Elle apprit qu’en dehors de la vie instinctive qui avait été la sienne, il existait une vie spirituelle, dans laquelle on pénétrait par la religion, mais une religion qui ne ressemblait en rien à celle que Kitty avait pratiquée depuis l’enfance, et qui consistait à aller à la messe et aux vêpres, à la Maison des Veuves, où l’on rencontrait des connaissances, et à apprendre par cœur des textes slavons avec un prêtre de la paroisse. C’était une religion élevée, mystique, liée aux sentiments les plus purs, et à laquelle on croyait, non par devoir, mais par amour.
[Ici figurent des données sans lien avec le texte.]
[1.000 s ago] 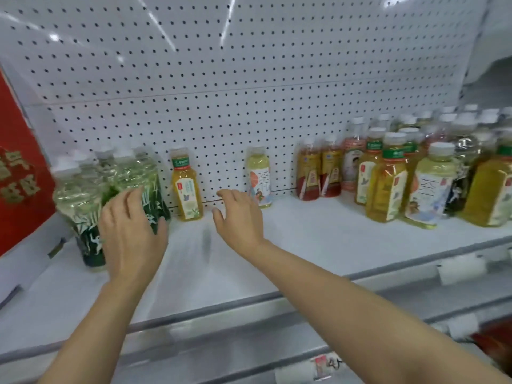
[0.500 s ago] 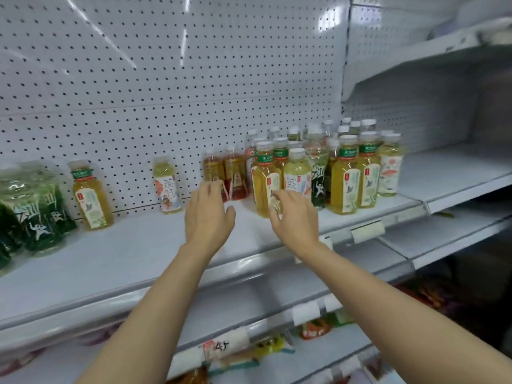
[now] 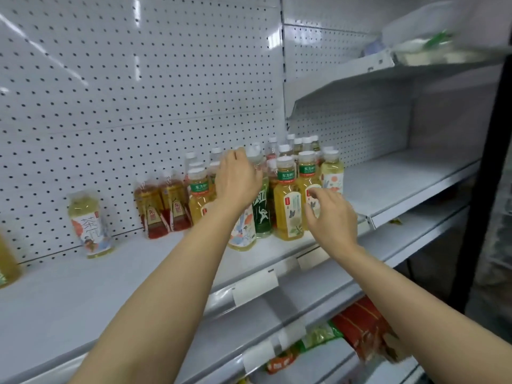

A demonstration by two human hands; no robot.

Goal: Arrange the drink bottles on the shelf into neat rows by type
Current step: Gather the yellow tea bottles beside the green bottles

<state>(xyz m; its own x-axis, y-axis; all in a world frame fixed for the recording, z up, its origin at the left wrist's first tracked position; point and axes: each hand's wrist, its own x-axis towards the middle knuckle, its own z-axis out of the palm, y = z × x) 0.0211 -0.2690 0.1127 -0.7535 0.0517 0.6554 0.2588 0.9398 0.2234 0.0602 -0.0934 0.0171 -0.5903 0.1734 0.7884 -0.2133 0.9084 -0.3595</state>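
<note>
We find the drink bottles bunched in a mixed cluster (image 3: 293, 173) at about 1 o'clock on the white metal shelf (image 3: 83, 295), against perforated pegboard (image 3: 110, 92). All are clear plastic with white caps: yellow tea behind green neck bands, one dark green bottle (image 3: 262, 217), pale ones with floral labels. At 11 o'clock two amber bottles with red labels (image 3: 162, 209) stand touching; a lone pale bottle (image 3: 88, 223) stands well apart at 9 o'clock.

Our left hand (image 3: 238, 181) reaches over the cluster's caps, fingers curled; we cannot tell whether it grips anything. Our right hand (image 3: 331, 214) is partly spread, fingertips just beside a yellow bottle (image 3: 288, 206) at the front, holding nothing.

Against the frame half a second ago, both hands have advanced from the shelf edge into the cluster, and the left-hand green bottles have left view.
</note>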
Kitty apprit tout cela autrement qu’en paroles. M meStahl lui parlait comme à une aimable enfant qu’on admire, ainsi qu’un souvenir de jeunesse, et ne fit allusion qu’une seule fois aux consolations qu’apportent la foi et l’amour aux douleurs humaines, ajoutant que le Christ compatissant n’en connaît pas d’insignifiantes; puis aussitôt elle changea de conversation; mais dans chacun des gestes de cette dame, dans ses regards célestes , comme les appelait Kitty, dans ses paroles, et surtout dans son histoire qu’elle connaissait par Varinka, Kitty découvrait «ce qui était important», et ce qu’elle avait ignoré jusque-là.
Cependant, quelle que fût l’élévation de nature de M meStahl, quelque touchante que fût son histoire, Kitty remarquait involontairement certains traits de caractère qui l’affligeaient. Un jour, par exemple, qu’il fut question de sa famille, M meStahl sourit dédaigneusement: c’était contraire à la charité chrétienne. Une autre fois, Kitty remarqua, en rencontrant chez elle un ecclésiastique catholique, que M meStahl tenait son visage soigneusement dans l’ombre d’un abat-jour, et souriait d’une façon singulière. Ces deux observations, bien que fort insignifiantes, lui causèrent une certaine peine, et la firent douter de M meStahl; Varinka, en revanche, seule, sans famille, sans amis, n’espérant rien, ne regrettant rien après sa triste déception, lui semblait une perfection. C’était par Varinka qu’elle apprenait qu’il fallait s’oublier et aimer son prochain pour devenir heureuse, tranquille et bonne, ainsi qu’elle voulait l’être. Et une fois qu’elle l’eut compris, Kitty ne se contenta plus d’admirer, mais se donna de tout son cœur à la vie nouvelle qui s’ouvrait devant elle. D’après les récits que Varinka lui fit sur M meStahl et d’autres personnes qu’elle lui nomma, Kitty se traça un plan d’existence; elle décida que, à l’exemple d’Aline, la nièce de M meStahl, dont Varinka l’entretenait souvent, elle rechercherait les pauvres, n’importe où elle se trouverait, qu’elle les aiderait de son mieux, qu’elle distribuerait des Évangiles, lirait le Nouveau Testament aux malades, aux mourants, aux criminels: cette dernière idée la séduisait particulièrement. Mais elle faisait ces rêves en secret, sans les communiquer à sa mère, ni même à son amie.